TASK STATEMENT
Give the data again in full, with every character unchanged.

Excerpts from a dataset:
*-*-*

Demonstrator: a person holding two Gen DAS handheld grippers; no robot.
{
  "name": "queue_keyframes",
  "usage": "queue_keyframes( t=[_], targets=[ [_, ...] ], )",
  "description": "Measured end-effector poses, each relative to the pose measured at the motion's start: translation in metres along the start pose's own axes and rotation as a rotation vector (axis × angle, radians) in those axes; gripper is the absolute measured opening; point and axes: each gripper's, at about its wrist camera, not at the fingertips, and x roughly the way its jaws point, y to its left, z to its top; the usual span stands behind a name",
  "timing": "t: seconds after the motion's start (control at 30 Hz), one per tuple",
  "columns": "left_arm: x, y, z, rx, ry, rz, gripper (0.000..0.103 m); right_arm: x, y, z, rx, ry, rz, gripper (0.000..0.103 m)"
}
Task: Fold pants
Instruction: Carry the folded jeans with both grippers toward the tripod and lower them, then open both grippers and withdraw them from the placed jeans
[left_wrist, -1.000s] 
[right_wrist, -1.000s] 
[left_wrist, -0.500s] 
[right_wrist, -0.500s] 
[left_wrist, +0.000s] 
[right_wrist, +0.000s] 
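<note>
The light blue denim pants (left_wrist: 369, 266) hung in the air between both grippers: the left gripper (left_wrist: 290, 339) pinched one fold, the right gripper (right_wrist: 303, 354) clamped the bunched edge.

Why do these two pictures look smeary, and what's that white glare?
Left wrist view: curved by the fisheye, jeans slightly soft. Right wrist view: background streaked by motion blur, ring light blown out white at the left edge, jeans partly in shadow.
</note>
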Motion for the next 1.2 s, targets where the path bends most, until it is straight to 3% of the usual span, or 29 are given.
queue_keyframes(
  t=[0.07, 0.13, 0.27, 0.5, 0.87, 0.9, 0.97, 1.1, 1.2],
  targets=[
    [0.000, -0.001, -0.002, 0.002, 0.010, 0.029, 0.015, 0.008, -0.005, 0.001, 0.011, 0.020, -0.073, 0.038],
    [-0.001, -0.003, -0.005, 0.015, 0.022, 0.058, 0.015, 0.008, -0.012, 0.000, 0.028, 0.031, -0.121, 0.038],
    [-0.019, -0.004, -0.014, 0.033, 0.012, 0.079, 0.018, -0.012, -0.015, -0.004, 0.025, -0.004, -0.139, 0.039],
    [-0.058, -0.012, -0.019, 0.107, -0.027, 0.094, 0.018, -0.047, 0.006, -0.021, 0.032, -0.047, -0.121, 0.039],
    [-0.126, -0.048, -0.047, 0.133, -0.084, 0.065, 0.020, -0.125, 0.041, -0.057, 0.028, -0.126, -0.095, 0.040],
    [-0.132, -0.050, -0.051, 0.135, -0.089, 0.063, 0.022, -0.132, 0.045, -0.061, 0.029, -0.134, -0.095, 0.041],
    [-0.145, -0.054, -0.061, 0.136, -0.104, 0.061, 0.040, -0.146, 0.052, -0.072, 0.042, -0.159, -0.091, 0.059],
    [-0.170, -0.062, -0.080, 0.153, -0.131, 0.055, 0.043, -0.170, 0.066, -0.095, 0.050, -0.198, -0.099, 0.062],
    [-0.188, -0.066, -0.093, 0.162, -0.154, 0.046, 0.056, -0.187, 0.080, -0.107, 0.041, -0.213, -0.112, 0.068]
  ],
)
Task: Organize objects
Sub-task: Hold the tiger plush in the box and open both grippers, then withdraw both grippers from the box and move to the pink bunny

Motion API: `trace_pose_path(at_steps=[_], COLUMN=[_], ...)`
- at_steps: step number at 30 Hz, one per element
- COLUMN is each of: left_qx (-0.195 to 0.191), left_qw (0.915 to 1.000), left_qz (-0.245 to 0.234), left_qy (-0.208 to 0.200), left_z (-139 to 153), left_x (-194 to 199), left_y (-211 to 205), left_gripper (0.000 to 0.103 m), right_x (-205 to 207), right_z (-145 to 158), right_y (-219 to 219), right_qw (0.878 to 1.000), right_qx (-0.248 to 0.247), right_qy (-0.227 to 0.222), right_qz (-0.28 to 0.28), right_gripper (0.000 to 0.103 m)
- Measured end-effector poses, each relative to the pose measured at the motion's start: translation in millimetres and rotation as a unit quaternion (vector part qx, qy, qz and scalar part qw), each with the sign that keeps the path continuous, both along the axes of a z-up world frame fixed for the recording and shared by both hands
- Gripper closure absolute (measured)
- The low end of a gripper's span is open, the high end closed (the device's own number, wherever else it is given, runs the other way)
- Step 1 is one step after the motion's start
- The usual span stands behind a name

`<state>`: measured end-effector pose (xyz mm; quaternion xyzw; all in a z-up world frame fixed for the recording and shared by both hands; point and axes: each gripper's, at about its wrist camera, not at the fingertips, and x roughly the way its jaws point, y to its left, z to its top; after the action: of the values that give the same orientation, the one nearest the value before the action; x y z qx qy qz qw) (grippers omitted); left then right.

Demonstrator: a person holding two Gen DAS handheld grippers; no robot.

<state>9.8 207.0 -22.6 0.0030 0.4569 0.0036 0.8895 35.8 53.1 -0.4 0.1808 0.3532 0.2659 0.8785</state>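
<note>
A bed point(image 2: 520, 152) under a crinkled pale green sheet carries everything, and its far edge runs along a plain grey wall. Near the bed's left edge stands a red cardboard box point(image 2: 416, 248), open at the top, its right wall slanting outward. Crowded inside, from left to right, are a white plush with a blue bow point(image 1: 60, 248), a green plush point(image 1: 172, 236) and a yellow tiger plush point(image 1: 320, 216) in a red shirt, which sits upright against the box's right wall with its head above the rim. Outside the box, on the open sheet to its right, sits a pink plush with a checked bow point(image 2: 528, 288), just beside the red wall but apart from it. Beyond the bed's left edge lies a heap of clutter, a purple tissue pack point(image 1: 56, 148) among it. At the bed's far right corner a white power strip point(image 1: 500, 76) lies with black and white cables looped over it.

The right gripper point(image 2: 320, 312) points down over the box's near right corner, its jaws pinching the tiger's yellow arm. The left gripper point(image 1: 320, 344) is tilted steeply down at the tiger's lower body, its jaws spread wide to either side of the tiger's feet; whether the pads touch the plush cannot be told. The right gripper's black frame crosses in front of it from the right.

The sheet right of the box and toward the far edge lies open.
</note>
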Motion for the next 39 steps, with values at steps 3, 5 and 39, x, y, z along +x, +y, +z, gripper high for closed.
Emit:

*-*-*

ANSWER SPACE
Demonstrator: a person holding two Gen DAS handheld grippers; no robot.
{
  "name": "queue_keyframes",
  "usage": "queue_keyframes( t=[_], targets=[ [_, ...] ], )",
  "description": "Measured end-effector poses, each relative to the pose measured at the motion's start: translation in metres along the start pose's own axes and rotation as a rotation vector (axis × angle, radians) in those axes; gripper is the absolute measured opening; point and axes: each gripper's, at about its wrist camera, not at the fingertips, and x roughly the way its jaws point, y to its left, z to its top; the usual span stands behind a name",
  "timing": "t: seconds after the motion's start (control at 30 Hz), one per tuple",
  "columns": "left_arm: x, y, z, rx, ry, rz, gripper (0.000..0.103 m); right_arm: x, y, z, rx, ry, rz, gripper (0.000..0.103 m)"
}
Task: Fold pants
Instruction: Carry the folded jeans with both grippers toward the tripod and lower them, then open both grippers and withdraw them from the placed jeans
[left_wrist, -1.000s] 
[right_wrist, -1.000s] 
[left_wrist, -0.500s] 
[right_wrist, -0.500s] 
[left_wrist, +0.000s] 
[right_wrist, +0.000s] 
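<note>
The light blue denim pants (left_wrist: 369, 266) hung in the air between both grippers: the left gripper (left_wrist: 290, 339) pinched one fold, the right gripper (right_wrist: 303, 354) clamped the bunched edge.

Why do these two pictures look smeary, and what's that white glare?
Left wrist view: curved by the fisheye, jeans slightly soft. Right wrist view: background streaked by motion blur, ring light blown out white at the left edge, jeans partly in shadow.
</note>
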Motion for the next 1.2 s, targets where the path bends most, until it is straight to 3% of the usual span, or 29 are given.
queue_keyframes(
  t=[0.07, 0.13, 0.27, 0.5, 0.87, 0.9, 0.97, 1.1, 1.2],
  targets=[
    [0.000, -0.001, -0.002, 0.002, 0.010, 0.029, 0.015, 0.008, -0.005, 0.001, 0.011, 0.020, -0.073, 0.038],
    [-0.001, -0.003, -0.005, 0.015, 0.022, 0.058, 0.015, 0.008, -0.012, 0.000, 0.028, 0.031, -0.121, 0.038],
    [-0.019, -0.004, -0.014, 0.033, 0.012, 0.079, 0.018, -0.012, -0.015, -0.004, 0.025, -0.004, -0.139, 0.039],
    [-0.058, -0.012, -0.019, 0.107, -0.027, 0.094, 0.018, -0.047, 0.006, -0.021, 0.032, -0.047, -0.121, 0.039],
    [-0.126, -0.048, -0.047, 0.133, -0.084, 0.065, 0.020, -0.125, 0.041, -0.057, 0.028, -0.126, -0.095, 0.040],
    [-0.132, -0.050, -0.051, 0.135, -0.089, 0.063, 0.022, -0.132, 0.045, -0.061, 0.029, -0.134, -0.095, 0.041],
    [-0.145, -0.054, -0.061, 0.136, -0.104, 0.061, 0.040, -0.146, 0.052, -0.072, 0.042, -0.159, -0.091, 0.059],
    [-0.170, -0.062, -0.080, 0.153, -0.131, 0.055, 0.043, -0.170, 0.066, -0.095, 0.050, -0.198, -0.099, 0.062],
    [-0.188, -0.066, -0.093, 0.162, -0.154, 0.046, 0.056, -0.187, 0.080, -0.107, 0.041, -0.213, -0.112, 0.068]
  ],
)
Task: Organize objects
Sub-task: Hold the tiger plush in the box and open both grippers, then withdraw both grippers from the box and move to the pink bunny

Motion API: `trace_pose_path(at_steps=[_], COLUMN=[_], ...)`
- at_steps: step number at 30 Hz, one per element
- COLUMN is each of: left_qx (-0.195 to 0.191), left_qw (0.915 to 1.000), left_qz (-0.245 to 0.234), left_qy (-0.208 to 0.200), left_z (-139 to 153), left_x (-194 to 199), left_y (-211 to 205), left_gripper (0.000 to 0.103 m), right_x (-205 to 207), right_z (-145 to 158), right_y (-219 to 219), right_qw (0.878 to 1.000), right_qx (-0.248 to 0.247), right_qy (-0.227 to 0.222), right_qz (-0.28 to 0.28), right_gripper (0.000 to 0.103 m)
- Measured end-effector poses, each relative to the pose measured at the motion's start: translation in millimetres and rotation as a unit quaternion (vector part qx, qy, qz and scalar part qw), each with the sign that keeps the path continuous, both along the axes of a z-up world frame fixed for the recording and shared by both hands
- Gripper closure absolute (measured)
- The low end of a gripper's span is open, the high end closed (the device's own number, wherever else it is given, runs the other way)
- Step 1 is one step after the motion's start
- The usual span stands behind a name

`<state>`: measured end-effector pose (xyz mm; quaternion xyzw; all in a z-up world frame fixed for the recording and shared by both hands; point and axes: each gripper's, at about its wrist camera, not at the fingertips, and x roughly the way its jaws point, y to its left, z to its top; after the action: of the values that give the same orientation, the one nearest the value before the action; x y z qx qy qz qw) (grippers omitted); left then right.

Demonstrator: a person holding two Gen DAS handheld grippers; no robot.

<state>9.8 207.0 -22.6 0.0030 0.4569 0.0036 0.8895 35.8 53.1 -0.4 0.1808 0.3532 0.2659 0.8785</state>
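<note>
A bed point(image 2: 520, 152) under a crinkled pale green sheet carries everything, and its far edge runs along a plain grey wall. Near the bed's left edge stands a red cardboard box point(image 2: 416, 248), open at the top, its right wall slanting outward. Crowded inside, from left to right, are a white plush with a blue bow point(image 1: 60, 248), a green plush point(image 1: 172, 236) and a yellow tiger plush point(image 1: 320, 216) in a red shirt, which sits upright against the box's right wall with its head above the rim. Outside the box, on the open sheet to its right, sits a pink plush with a checked bow point(image 2: 528, 288), just beside the red wall but apart from it. Beyond the bed's left edge lies a heap of clutter, a purple tissue pack point(image 1: 56, 148) among it. At the bed's far right corner a white power strip point(image 1: 500, 76) lies with black and white cables looped over it.

The right gripper point(image 2: 320, 312) points down over the box's near right corner, its jaws pinching the tiger's yellow arm. The left gripper point(image 1: 320, 344) is tilted steeply down at the tiger's lower body, its jaws spread wide to either side of the tiger's feet; whether the pads touch the plush cannot be told. The right gripper's black frame crosses in front of it from the right.

The sheet right of the box and toward the far edge lies open.
</note>
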Motion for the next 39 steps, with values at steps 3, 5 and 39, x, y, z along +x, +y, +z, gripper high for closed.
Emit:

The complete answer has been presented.